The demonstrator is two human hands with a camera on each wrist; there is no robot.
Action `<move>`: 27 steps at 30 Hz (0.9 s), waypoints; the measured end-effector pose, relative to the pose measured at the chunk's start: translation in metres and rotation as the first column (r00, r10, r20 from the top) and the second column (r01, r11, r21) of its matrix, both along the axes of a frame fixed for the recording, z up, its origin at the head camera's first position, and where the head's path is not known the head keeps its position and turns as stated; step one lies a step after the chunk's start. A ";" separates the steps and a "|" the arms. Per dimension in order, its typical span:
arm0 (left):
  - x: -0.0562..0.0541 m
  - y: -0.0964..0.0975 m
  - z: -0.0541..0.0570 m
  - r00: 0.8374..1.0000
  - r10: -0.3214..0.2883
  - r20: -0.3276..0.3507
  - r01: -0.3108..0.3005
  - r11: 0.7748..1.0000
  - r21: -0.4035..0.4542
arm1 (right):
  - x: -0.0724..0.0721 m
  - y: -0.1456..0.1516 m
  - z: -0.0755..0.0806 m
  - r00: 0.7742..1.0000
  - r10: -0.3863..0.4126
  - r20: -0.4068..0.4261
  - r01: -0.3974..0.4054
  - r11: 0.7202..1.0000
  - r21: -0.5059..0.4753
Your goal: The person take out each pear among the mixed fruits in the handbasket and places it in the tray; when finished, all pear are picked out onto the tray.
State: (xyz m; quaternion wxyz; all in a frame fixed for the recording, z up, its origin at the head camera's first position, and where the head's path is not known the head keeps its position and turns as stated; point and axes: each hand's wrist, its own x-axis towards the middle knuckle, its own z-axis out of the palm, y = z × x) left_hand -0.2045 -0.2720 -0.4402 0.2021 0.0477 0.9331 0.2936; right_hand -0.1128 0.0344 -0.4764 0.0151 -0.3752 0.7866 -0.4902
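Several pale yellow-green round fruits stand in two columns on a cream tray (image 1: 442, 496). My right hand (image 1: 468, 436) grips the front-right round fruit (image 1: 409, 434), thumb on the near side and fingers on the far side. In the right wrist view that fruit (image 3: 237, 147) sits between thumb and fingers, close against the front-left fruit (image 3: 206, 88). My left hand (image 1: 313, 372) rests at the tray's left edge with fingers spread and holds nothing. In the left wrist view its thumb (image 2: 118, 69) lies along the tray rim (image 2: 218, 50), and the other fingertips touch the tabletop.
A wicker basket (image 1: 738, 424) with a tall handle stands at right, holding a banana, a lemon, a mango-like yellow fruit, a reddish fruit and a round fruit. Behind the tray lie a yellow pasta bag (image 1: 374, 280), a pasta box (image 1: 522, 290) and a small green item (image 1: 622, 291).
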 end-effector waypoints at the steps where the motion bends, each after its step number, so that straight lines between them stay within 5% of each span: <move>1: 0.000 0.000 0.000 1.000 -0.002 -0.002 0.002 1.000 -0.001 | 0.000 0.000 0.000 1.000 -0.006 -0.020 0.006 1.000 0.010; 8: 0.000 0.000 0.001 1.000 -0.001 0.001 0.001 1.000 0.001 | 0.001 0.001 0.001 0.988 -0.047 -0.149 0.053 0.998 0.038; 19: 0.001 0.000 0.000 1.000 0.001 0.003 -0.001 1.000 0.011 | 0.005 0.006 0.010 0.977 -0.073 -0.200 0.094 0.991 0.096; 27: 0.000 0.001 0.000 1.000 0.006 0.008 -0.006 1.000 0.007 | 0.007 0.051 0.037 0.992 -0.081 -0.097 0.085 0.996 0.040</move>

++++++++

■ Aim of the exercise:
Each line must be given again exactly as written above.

■ Written response:
The demonstrator is two human hands with a camera on each wrist; there is no robot.
Action `<move>`: 27 steps at 30 Hz (0.9 s), waypoints; the measured end-effector pose, relative to the pose measured at the chunk's start: translation in metres and rotation as the first column (r00, r10, r20 from the top) and the second column (r01, r11, r21) of its matrix, both along the axes of a frame fixed for the recording, z up, its origin at the head camera's first position, and where the head's path is not known the head keeps its position and turns as stated; step one lies a step after the chunk's start. A ";" separates the steps and a "|" the arms. Per dimension in order, its typical span:
arm0 (left):
  - x: -0.0562..0.0541 m
  - y: -0.0964..0.0975 m
  - z: -0.0541..0.0570 m
  - r00: 0.8374..1.0000
  - r10: -0.3214..0.2883
  - r20: -0.3276..0.3507
  - r01: -0.3108..0.3005
  - r11: 0.7748..1.0000
  - r21: -0.4035..0.4542
arm1 (right):
  - x: -0.0724..0.0721 m
  - y: -0.1456..0.1516 m
  - z: -0.0755..0.0806 m
  - r00: 0.7742..1.0000
  - r10: -0.3863..0.4126
  - r20: -0.4068..0.4261
  - r01: -0.3974..0.4054
  - r11: 0.7202..1.0000
  - r21: -0.5059..0.4753
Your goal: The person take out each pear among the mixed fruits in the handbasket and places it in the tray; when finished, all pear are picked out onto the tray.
State: (xyz m; quaternion wxyz; all in a frame fixed for the recording, z up, its origin at the head camera's first position, and where the head's path is not known the head keeps its position and turns as stated; point and axes: each hand's wrist, its own x-axis towards the middle knuckle, its own z-axis out of the palm, y = z × x) left_hand -0.2045 -0.2720 -0.4402 0.2021 0.0477 0.9331 0.2936; right_hand -0.1128 0.0344 -0.4764 0.0151 -0.3752 0.7866 -0.4902
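Several pale yellow-green round fruits stand in two columns on a cream tray (image 1: 442, 496). My right hand (image 1: 468, 436) grips the front-right round fruit (image 1: 409, 434), thumb on the near side and fingers on the far side. In the right wrist view that fruit (image 3: 237, 147) sits between thumb and fingers, close against the front-left fruit (image 3: 206, 88). My left hand (image 1: 313, 372) rests at the tray's left edge with fingers spread and holds nothing. In the left wrist view its thumb (image 2: 118, 69) lies along the tray rim (image 2: 218, 50), and the other fingertips touch the tabletop.
A wicker basket (image 1: 738, 424) with a tall handle stands at right, holding a banana, a lemon, a mango-like yellow fruit, a reddish fruit and a round fruit. Behind the tray lie a yellow pasta bag (image 1: 374, 280), a pasta box (image 1: 522, 290) and a small green item (image 1: 622, 291).
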 end-effector waypoints at the steps where the motion bends, each after its step number, so that straight lines between them stay within 5% of each span: <move>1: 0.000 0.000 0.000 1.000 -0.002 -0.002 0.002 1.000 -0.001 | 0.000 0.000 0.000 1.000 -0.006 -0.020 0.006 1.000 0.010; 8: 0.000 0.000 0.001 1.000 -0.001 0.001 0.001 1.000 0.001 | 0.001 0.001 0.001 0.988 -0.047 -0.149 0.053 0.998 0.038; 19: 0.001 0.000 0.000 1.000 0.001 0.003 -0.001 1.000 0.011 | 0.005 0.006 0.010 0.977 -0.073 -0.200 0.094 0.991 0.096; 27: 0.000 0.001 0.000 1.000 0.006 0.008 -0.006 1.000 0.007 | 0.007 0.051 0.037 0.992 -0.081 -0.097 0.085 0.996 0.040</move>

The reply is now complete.